NEW YORK (TheStreet) -- A strong proponent of capacity discipline for the big three carriers, Wall Street is giving a pass to smaller carriers led by JetBlue (JBLU) - Get Report and Virgin America (VA) .
Both carriers benefited from positive passenger revenue per available seat mile (PRASM) growth during the second quarter, a time when the big three carriers all reported diminished PRASM. The importance of PRASM is currently a topic of intense debate in the airline industry.

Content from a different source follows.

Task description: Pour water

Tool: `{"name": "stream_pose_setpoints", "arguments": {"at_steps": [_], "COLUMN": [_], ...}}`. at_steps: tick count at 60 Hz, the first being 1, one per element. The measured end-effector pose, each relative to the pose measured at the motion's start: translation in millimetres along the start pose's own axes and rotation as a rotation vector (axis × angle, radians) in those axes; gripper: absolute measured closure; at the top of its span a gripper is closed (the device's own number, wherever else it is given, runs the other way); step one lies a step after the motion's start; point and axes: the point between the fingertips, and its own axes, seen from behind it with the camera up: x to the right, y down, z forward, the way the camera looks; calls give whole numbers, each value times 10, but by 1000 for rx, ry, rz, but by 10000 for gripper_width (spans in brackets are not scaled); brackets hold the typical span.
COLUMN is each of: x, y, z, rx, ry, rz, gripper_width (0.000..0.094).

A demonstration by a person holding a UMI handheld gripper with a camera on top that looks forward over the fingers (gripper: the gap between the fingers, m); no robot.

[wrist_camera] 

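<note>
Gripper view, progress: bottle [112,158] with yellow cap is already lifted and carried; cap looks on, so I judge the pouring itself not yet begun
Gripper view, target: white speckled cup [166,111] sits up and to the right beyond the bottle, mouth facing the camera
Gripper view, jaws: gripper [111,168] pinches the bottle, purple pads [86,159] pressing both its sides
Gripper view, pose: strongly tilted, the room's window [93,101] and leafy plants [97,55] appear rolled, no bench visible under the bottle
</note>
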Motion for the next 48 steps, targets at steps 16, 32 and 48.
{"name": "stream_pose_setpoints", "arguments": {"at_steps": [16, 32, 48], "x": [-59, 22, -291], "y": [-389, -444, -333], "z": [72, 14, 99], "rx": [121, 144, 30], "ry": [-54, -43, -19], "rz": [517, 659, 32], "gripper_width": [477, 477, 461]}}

Virgin America shares rose 7.5% on Thursday despite forecasting fourth-quarter capacity growth of 9% to 10%. For the second quarter, the carrier reported earnings growth of 134%, beat estimates and produced passenger revenue per available seat mile growth of 0.6%.
"People were expecting weaker results given the highly competitive markets we are in," said Virgin America CEO David Cush in an interview. "We're holding our own (in PRASM) but also we beat estimates (and) our income was up."
On the American (AAL) - Get Report earnings call a week ago, CEO Doug Parker sought repeatedly to make the point that PRASM is not a tell-all indicator -- if costs are down, then revenue can decline with no negative impact on profit. In the second quarter, American's fuel cost fell by $1.24 billion from the same quarter a year earlier. "Change in RASM does not equal change in value," Parker declared.
Cush agreed that PRASM "should not be the sole thing we are measured on." As for capacity growth, he said that with the economy growing by about 2%, selected "increases in capacity make a lot of sense in this environment."
Wolfe Research analyst Hunter Keay wrote Thursday that Virgin's PRASM continues to outperform the industry despite competitive headwinds, "though those headwinds abate in 4Q."
Virgin "also beat the high end of its initial PRASM guide while everyone else missed, but that was likely do to a conservative guide" as well as a one-time, frequent flier-related revenue benefit. Cost guidance also improved, he said.
JetBlue shares gained 4.5% after the carrier reported earnings on Tuesday. JetBlue matched estimates and reported PRASM growth of 1.4%.
Stifel analyst Joseph DiNardi wrote that "JetBlue's stock outperformance continues to be driven by its above-industry average PRASM performance.
"While this is, to some degree, a function of more favorable competitive capacity trends (which we do not see as entirely sustainable), it's also due to the maturation of its network and a lack of exposure to competitive capacity 'hotspots.'," DiNardi wrote.
Each of the big three earnings calls included mentions of airports where competitive pressures have resulted in diminishing yields. First, Delta (DAL) - Get Report President Ed Bastian cited Chicago, Dallas and Orlando. Jim Compton, United (UAL) - Get Report chief revenue officer, cited Dallas, Chicago and Houston. American (AAL) - Get Report President Scott Kirby cited Dallas and Miami, but surprisingly, Kirby said, "Chicago yields actually did better in the quarter than our domestic average."
Asked about Orlando, where JetBlue has a major presence, Executive Vice President Marty St. George on the earnings call responded, "We've certainly heard the commentary about airlines but we're very happy with what we're seeing in Orlando."
Virgin America said PRASM fell in Dallas, but outside of Dallas and New York's John F. Kennedy International Airport, PRASM gained 5%.
"We're taking a long-term view," Cush said. The growth in the market, led by Southwest expansion at Love Field, "was a tremendously disruptive event, and the market is behaving as we would expect after a 30% increase in capacity. It will improve considerably."
This article is commentary by an independent contributor. At the time of publication, the author held no positions in the stocks mentioned.